* Prompt
Every line below from the one with "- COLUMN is" through the one with "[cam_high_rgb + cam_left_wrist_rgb" should be retyped exactly, both ends included; no other lines and no pictures.

* Exercise materials

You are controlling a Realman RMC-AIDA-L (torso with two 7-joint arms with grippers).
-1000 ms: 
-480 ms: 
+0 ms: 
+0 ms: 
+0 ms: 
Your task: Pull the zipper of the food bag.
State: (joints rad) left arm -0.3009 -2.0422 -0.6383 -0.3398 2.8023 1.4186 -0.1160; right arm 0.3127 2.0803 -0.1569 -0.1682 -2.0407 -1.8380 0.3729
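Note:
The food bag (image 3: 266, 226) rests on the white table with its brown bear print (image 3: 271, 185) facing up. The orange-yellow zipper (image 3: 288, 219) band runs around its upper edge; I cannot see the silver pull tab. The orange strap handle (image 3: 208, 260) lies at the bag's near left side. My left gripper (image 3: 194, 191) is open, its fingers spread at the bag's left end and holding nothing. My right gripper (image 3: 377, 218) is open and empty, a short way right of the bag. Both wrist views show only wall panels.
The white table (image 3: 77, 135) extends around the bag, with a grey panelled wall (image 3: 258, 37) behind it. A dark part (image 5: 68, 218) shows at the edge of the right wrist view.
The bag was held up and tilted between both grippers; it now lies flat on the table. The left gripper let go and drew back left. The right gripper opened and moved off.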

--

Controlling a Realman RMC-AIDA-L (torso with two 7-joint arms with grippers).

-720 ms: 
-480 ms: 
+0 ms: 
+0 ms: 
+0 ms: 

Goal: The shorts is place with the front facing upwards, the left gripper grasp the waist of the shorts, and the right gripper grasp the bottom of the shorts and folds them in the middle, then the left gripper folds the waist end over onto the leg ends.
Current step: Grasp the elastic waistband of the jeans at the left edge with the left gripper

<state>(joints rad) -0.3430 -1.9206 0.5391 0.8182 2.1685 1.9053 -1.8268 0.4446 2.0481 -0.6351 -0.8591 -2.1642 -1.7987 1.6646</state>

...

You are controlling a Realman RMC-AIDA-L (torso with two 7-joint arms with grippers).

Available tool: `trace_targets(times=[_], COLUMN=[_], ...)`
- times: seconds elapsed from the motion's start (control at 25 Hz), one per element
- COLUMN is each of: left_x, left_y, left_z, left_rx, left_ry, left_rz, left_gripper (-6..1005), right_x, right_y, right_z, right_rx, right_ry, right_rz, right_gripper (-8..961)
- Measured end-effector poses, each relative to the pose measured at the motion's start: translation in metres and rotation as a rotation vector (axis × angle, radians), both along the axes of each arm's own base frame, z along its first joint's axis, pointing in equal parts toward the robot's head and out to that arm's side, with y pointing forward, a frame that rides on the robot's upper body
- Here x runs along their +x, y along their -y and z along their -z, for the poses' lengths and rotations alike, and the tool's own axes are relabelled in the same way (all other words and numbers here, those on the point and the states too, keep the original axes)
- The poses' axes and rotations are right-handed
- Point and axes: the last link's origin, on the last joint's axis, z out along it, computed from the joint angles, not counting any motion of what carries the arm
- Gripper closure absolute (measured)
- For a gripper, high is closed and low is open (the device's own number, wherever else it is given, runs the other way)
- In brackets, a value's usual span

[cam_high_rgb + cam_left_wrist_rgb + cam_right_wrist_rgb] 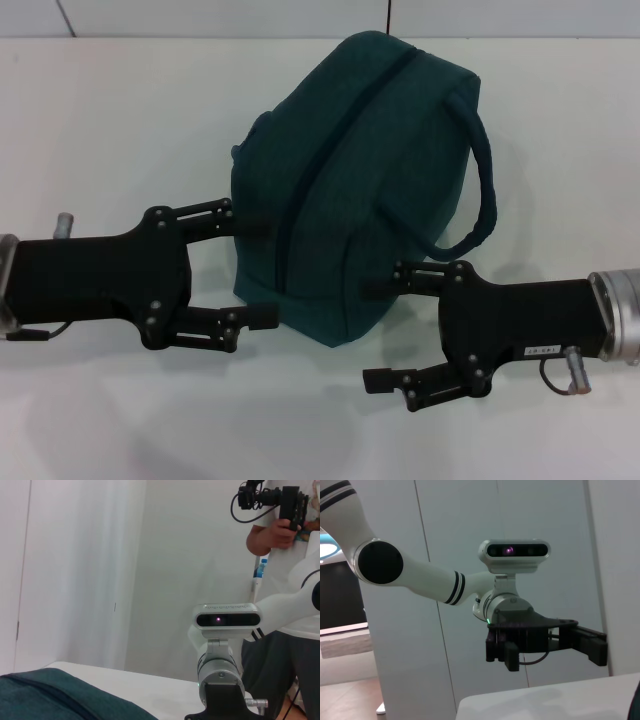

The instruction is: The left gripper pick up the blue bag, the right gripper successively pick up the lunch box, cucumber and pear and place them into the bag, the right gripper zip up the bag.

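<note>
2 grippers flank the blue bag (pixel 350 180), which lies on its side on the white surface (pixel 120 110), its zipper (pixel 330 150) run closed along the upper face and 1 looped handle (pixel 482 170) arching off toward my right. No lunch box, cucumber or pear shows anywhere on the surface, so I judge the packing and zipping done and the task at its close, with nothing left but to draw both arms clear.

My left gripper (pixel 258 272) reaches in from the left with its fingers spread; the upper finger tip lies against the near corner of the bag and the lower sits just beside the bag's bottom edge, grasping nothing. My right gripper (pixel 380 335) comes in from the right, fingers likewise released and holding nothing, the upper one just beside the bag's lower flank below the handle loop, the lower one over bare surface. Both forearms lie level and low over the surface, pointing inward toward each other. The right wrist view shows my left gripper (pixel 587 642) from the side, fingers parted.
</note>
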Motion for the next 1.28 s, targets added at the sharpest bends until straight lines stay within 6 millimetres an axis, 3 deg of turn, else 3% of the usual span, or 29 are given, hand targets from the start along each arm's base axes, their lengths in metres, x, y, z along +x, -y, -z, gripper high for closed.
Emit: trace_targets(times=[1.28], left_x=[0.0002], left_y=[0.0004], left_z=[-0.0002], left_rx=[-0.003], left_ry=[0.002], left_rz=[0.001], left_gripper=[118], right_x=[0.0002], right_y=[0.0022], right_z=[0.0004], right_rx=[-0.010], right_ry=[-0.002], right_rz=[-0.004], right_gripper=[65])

* Solution to this exercise
- COLUMN is each of: left_x, left_y, left_z, left_rx, left_ry, left_rz, left_gripper (-6..1005), right_x, right_y, right_z, right_rx, right_ry, right_rz, right_gripper (-8..961)
- Measured end-effector poses, each relative to the pose measured at the motion's start: translation in metres and rotation as a rotation vector (axis × angle, radians), both along the axes of each arm's own base frame, z along its first joint's axis, pointing in equal parts toward the robot's head and out to that arm's side, with y pointing forward, a frame that rides on the robot's upper body
- Here x runs along their +x, y along their -y and z along their -z, for the poses' lengths and rotations alike, and the tool's own axes are relabelled in the same way (all other words and numbers here, those on the point and the states too, keep the original axes)
- The poses' axes and rotations are right-handed
- Point and axes: the last link's origin, on the last joint's axis, z out along it, computed from the joint angles, not counting any motion of what carries the arm
- Gripper closure absolute (measured)
- For a gripper, high is closed and low is open (the device's own number, wherever else it is given, runs the other way)
- In brackets, a value's usual span

[cam_high_rgb + cam_left_wrist_rgb + cam_right_wrist_rgb] 

With that, the answer is complete.